● **What this task involves**
The required output is every line from the beginning of the entries below through the line that includes "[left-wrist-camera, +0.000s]", copied exactly.

● **Listed entries**
────
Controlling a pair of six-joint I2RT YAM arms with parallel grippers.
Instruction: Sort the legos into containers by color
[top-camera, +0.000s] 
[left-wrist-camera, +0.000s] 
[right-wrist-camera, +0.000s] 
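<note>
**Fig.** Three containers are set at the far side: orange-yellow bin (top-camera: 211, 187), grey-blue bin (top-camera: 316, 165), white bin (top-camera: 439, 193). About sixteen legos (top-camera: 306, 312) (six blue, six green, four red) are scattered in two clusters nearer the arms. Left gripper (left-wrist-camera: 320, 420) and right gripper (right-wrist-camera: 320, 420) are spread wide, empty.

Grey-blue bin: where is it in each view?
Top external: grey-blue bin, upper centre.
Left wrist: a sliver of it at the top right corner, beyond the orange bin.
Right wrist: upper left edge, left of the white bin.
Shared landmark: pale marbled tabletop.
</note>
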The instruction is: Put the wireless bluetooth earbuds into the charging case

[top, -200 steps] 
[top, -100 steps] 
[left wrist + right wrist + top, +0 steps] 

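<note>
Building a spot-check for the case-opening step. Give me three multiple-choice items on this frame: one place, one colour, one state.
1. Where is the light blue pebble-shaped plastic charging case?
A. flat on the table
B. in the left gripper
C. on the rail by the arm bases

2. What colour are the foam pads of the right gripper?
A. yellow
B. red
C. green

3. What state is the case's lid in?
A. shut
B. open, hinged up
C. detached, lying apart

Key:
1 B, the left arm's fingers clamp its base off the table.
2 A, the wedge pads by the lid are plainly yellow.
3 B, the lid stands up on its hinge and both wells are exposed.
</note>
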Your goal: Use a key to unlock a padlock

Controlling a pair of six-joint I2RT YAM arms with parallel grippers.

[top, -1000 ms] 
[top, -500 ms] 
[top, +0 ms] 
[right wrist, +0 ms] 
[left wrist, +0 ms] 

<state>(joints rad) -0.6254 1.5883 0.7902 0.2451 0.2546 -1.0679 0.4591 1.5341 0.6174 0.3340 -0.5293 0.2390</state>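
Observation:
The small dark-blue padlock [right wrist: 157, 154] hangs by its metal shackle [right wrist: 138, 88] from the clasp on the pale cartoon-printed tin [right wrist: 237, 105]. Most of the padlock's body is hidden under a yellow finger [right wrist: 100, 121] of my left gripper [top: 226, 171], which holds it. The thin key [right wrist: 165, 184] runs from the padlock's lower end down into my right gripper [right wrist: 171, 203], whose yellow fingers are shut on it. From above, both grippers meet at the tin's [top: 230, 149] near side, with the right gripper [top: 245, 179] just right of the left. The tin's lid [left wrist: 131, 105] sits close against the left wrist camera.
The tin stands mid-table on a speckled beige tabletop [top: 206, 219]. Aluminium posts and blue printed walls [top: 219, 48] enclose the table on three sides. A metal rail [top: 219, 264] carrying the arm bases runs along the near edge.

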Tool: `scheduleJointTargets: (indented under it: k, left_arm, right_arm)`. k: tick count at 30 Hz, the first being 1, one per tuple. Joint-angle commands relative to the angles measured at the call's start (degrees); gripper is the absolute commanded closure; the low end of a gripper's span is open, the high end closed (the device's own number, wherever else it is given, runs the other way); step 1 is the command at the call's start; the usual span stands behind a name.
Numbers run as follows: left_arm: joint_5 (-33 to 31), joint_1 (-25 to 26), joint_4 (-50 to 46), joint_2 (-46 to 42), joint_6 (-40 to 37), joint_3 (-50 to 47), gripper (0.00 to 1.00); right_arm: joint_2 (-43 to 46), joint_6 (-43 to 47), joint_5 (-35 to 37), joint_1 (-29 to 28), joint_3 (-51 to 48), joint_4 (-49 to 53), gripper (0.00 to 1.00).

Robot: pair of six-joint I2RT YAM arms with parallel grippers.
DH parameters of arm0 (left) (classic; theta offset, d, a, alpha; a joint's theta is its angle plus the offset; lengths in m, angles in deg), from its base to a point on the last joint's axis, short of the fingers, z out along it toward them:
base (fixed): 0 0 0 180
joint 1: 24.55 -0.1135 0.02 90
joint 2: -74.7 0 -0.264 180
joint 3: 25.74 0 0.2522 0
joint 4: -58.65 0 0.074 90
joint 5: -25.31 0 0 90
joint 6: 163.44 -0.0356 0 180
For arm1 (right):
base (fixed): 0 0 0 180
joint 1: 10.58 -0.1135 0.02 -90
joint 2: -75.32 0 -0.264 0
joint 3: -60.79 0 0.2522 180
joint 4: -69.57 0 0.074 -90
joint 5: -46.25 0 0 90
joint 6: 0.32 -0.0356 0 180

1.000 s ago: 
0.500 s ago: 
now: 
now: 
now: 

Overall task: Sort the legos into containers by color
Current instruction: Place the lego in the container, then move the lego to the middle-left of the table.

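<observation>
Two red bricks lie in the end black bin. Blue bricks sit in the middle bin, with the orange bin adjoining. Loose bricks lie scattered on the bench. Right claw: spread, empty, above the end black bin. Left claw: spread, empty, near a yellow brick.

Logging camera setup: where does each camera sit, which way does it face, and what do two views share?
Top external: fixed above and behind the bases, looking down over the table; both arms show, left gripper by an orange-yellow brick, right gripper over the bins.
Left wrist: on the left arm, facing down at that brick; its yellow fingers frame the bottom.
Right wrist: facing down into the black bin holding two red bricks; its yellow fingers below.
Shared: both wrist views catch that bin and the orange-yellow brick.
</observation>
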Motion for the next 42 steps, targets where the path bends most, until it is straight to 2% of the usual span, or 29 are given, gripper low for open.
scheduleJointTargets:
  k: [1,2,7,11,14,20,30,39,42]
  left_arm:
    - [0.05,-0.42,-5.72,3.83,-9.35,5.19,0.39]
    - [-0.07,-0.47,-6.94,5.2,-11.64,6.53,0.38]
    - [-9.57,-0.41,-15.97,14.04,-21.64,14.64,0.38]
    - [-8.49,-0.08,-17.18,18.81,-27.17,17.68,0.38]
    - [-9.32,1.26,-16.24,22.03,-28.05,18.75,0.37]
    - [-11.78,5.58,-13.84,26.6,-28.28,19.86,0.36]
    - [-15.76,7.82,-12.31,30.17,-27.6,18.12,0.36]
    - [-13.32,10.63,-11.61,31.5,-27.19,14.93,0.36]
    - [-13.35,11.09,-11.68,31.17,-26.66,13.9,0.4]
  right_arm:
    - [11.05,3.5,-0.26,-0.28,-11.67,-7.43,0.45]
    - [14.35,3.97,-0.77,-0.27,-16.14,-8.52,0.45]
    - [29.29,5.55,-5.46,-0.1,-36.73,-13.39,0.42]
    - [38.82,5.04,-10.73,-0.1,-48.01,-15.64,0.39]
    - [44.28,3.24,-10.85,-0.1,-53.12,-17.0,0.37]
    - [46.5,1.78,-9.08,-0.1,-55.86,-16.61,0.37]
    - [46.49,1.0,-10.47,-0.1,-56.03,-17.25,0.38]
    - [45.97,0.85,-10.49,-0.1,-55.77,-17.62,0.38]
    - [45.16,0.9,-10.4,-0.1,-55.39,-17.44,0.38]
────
● **Response box**
Controlling a pair of six-joint I2RT YAM arms with parallel grippers.
Instruction: Sort the legos into containers by color
[top-camera, +0.000s] 
[left-wrist-camera, +0.000s] 

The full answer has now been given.